Random number generator with discarding strategy

Question

I made a small random number generator program in c# that uses the discarding strategy. The problem is it returns only a sequence of the same numbers, but they have to be random. What could be the problem?

public int[] GenerateRandomwithdiscarding(int n, int min, int max)
    {
        int j = 0;
        int[] sequence = new int[n];
        for (j=0;j<n;j++)
        {
            int count = 0;
            while(count<j)
            {
                int r = GenerateNextRandomNumber();
                r = min + r % (max + 1 - min);
                sequence[j] = r;
                count++;
            }
        }
        return sequence;
    }

And the function GenerateNextRandomNumber is already created and has no problems

My GenerateRandomNumber() looks like this (?)

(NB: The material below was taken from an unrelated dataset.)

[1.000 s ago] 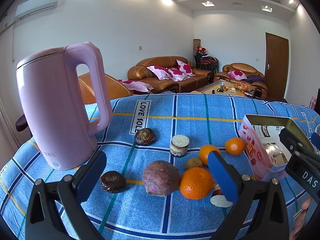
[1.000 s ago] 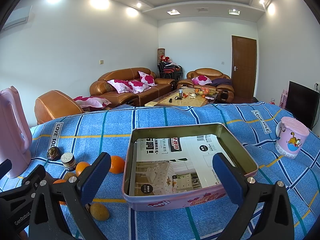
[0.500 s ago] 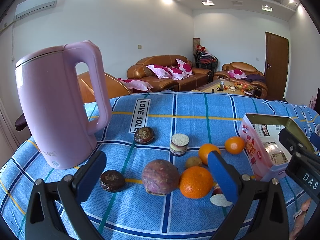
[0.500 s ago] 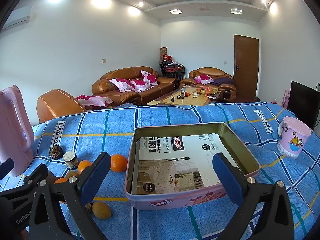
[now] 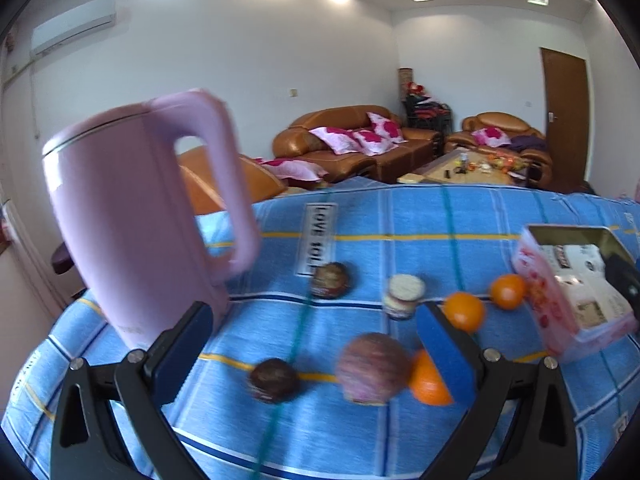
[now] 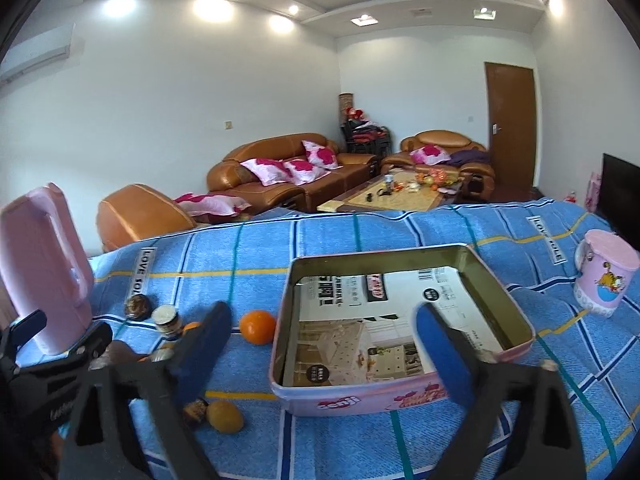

public int GenerateNextRandomNumber() 
{
    int j = 24;
    int k = 55;
    int m = (int)Math.Pow(2, 32);
    long seed = DateTime.Now.Millisecond;

    long randomNumber = (j * seed + k) % m; 
    seed = randomNumber; 
    int finalRandom = (int)randomNumber; 
    return Math.Abs(finalRandom); 
}

I copy pasted your code and wrote my own GenerateNextRandomNumber method. That worked fine, so your other method (the one you didn't show us) is where the bug is, even though you assert it's not. Also, that "while" loop doesn't appear to be doing anything useful. — , May 26 '18 at 23:25
Could you provide the function definition of `GenerateRandomNumber()`, also a set of sample inputs and outputs and expected outputs. — Mor A., May 26 '18 at 23:27
private int j = 24; private int k = 55; private int m = (int)Math.Pow(2, 32); private long seed = DateTime.Now.Millisecond; — finsters, May 26 '18 at 23:48
This is my GenerateNextRandomNumber(). public int GenerateNextRandomNumber() { long randomNumber = (j * seed + k) % m; seed = randomNumber; int finalRandom = (int)randomNumber; return Math.Abs(finalRandom); } — finsters, May 26 '18 at 23:58
Check out Microsofts `Random` class https://referencesource.microsoft.com/#mscorlib/system/random.cs note : for cryptography this is not really the best thing to use and there are more appropriate libraries — TheGeneral, May 27 '18 at 00:13
Well it's not very random, is it: within the same millisecond it generates the same value over and over again. Many simple random generators use their previous value to calculate their next value to prevent this. — Ian Mercer, May 27 '18 at 00:39
See also https://stackoverflow.com/questions/2143140/c-sharp-datetime-now-precision - there's no guarantee DateTime.Now changes even every millisecond so even if you did call it only once every millisecond it would still not be random. — Ian Mercer, May 27 '18 at 00:41

score 1 · Answer 1 · answered May 27 '18 at 00:31

The frameworks Random class should be adequate for most application. I believe it uses the systems clock as seed. I used a list instead of an array so the size of the sequence could grow or shrink as necessary.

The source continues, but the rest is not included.